Peguei e guardei o cartão de visitas, que estava escrito: o maior elfo comerciante do mundo.

— Antes de ir, diga-me: como conseguiu isto? — perguntei mostrando o pedaço de papel antigo.

— Eu troquei com Belenus por uma mesa de bilhar, feita pelos vikings é claro. A primeira da história. As bolas eram de pedra e os tacos feitos com ossos de guerreiros mortos em batalha. Artigo de luxo! — explicou o pequeno elfo.

É claro... com Belenus não poderia ser diferente. Lembrei-me da última vez que estive no palácio do deus do fogo, a mesa de bilhar era nova e normal. Fiquei feliz por ele ter substituído a antiga, seria nojento segurar tacos feitos com ossos de gente morta.

— Muito bem, agora preciso ir embora mesmo — disse Steve. — Ouvi falar de um machado muito raro, na Noruega — acrescentou o elfo colecionador, antes de bater palmas e desaparecer.

Olhei para o pedaço de papel em minhas mãos, estava plastificado como uma daquelas edições raras de histórias em quadrinhos. Talvez os vikings também lessem HQs, enquanto tomavam refrigerantes e jogavam bilhar.

Com muito cuidado, removi o plástico protetor. A princípio estava escrita em uma linguagem estranha para mim. Antes que eu pudesse reclamar, as letras se adaptaram aos meus olhos, como se alguém tivesse usado um tradutor automático.

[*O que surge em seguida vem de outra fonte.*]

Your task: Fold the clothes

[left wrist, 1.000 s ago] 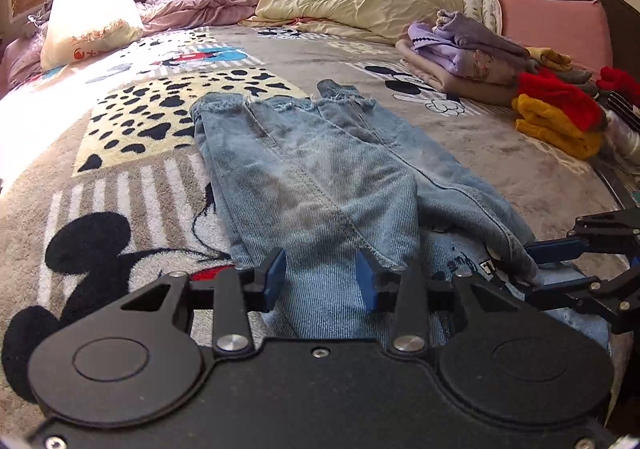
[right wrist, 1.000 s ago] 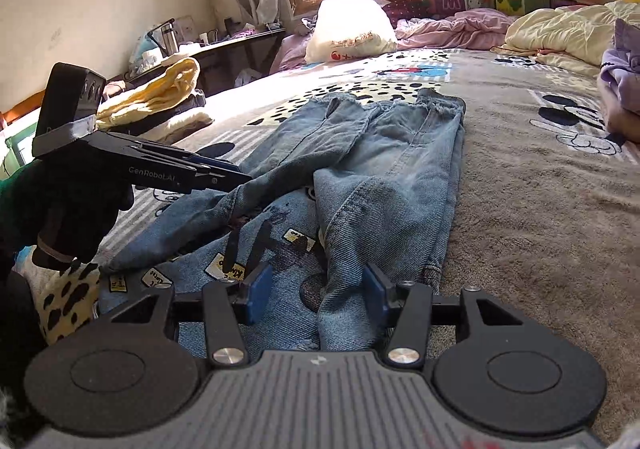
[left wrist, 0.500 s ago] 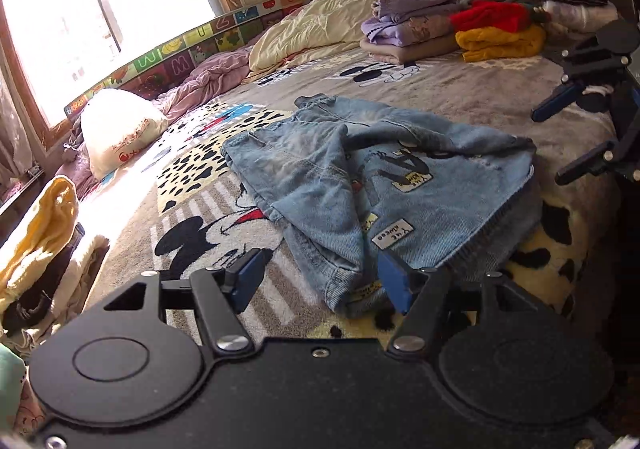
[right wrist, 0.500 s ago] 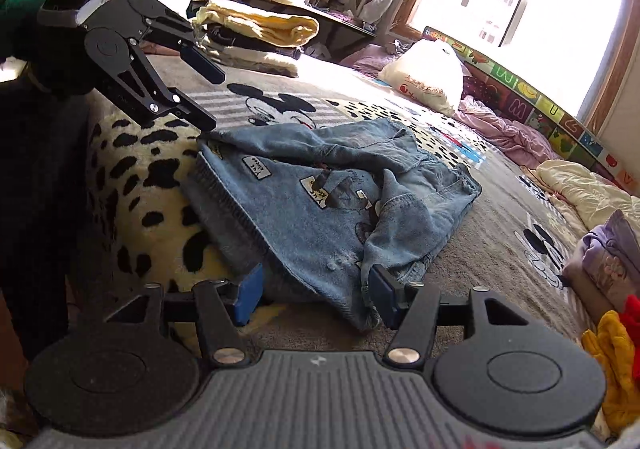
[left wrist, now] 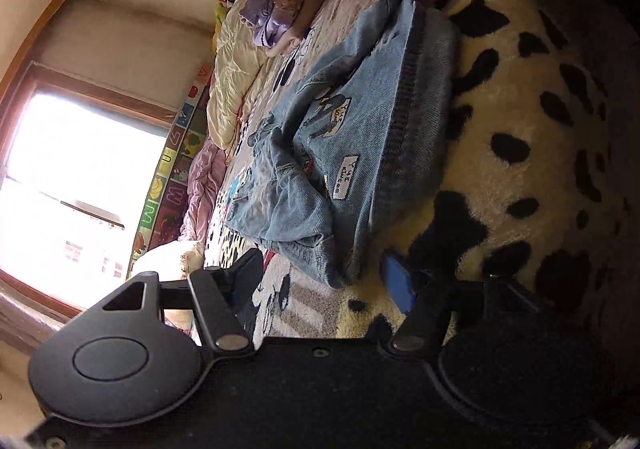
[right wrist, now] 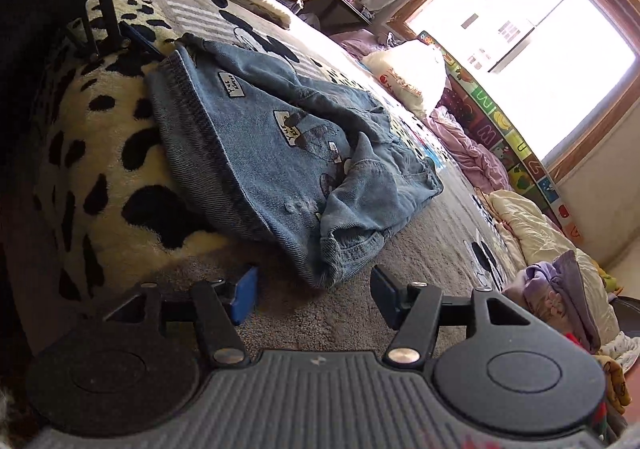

Então consegui ler perfeitamente:

Quando o mal renascer,
Um novo guerreiro deve crescer.

A luz o seu caminho guiará,
E seu futuro ele mesmo fará.

O herdeiro do dragão lutará,
Ao lado de seu pai vencerá.

Minhas pernas tremeram igual vara verde. As últimas palavras da profecia eram piores do eu poderia imaginar. Toda a minha coragem parecia ter desaparecido junto com o pequeno elfo.